## GOAL OF THE EXERCISE
Quote the data below in full, minus the images.

## SOURCE MATERIAL
========================================
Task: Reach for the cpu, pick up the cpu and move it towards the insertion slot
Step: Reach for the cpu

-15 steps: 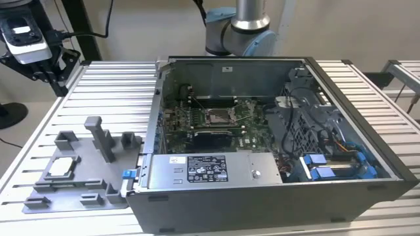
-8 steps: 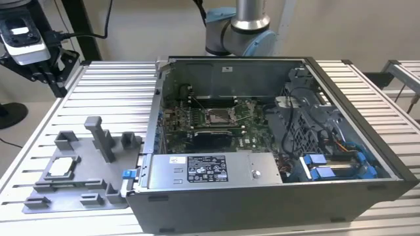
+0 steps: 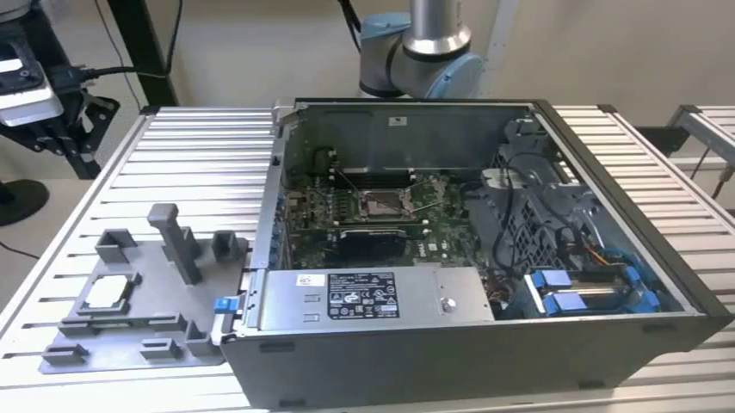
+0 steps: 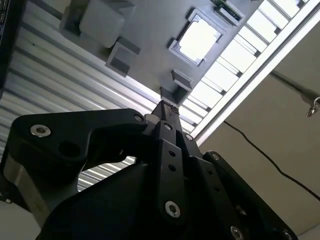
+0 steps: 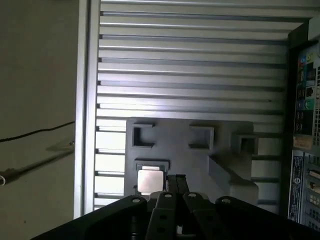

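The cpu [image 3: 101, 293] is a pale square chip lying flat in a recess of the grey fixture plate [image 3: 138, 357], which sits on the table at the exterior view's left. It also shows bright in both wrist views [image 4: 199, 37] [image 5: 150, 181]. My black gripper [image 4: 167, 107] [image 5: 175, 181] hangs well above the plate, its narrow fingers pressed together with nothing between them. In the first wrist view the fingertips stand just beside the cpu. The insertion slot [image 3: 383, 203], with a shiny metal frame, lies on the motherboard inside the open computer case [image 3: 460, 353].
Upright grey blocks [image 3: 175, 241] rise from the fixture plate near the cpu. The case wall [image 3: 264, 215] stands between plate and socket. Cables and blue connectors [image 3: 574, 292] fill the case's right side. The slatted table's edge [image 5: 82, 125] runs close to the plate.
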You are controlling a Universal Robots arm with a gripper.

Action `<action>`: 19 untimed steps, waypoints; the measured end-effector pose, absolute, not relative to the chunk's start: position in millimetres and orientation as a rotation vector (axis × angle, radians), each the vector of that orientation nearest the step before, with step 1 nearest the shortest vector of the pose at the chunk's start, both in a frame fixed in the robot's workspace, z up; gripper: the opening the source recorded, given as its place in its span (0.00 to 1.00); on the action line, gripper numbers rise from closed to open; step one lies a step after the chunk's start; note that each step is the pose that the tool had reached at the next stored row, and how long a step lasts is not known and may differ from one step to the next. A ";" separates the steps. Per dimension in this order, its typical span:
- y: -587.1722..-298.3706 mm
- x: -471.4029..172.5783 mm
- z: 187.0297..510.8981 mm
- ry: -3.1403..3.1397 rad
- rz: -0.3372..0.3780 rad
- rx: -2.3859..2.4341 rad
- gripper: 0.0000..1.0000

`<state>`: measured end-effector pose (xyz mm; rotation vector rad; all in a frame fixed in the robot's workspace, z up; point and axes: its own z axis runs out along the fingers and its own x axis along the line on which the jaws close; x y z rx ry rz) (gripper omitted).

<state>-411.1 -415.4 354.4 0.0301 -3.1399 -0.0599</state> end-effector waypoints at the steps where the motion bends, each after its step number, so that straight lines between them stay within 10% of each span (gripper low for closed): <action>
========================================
## COMPLETED TASK
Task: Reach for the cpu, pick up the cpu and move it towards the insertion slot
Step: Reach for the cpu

-15 steps: 
-8 steps: 
+0 steps: 
+0 steps: 
+0 steps: 

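The cpu [image 3: 101, 293] is a pale square chip lying flat in a recess of the grey fixture plate [image 3: 138, 357], which sits on the table at the exterior view's left. It also shows bright in both wrist views [image 4: 199, 37] [image 5: 150, 181]. My black gripper [image 4: 167, 107] [image 5: 175, 181] hangs well above the plate, its narrow fingers pressed together with nothing between them. In the first wrist view the fingertips stand just beside the cpu. The insertion slot [image 3: 383, 203], with a shiny metal frame, lies on the motherboard inside the open computer case [image 3: 460, 353].
Upright grey blocks [image 3: 175, 241] rise from the fixture plate near the cpu. The case wall [image 3: 264, 215] stands between plate and socket. Cables and blue connectors [image 3: 574, 292] fill the case's right side. The slatted table's edge [image 5: 82, 125] runs close to the plate.
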You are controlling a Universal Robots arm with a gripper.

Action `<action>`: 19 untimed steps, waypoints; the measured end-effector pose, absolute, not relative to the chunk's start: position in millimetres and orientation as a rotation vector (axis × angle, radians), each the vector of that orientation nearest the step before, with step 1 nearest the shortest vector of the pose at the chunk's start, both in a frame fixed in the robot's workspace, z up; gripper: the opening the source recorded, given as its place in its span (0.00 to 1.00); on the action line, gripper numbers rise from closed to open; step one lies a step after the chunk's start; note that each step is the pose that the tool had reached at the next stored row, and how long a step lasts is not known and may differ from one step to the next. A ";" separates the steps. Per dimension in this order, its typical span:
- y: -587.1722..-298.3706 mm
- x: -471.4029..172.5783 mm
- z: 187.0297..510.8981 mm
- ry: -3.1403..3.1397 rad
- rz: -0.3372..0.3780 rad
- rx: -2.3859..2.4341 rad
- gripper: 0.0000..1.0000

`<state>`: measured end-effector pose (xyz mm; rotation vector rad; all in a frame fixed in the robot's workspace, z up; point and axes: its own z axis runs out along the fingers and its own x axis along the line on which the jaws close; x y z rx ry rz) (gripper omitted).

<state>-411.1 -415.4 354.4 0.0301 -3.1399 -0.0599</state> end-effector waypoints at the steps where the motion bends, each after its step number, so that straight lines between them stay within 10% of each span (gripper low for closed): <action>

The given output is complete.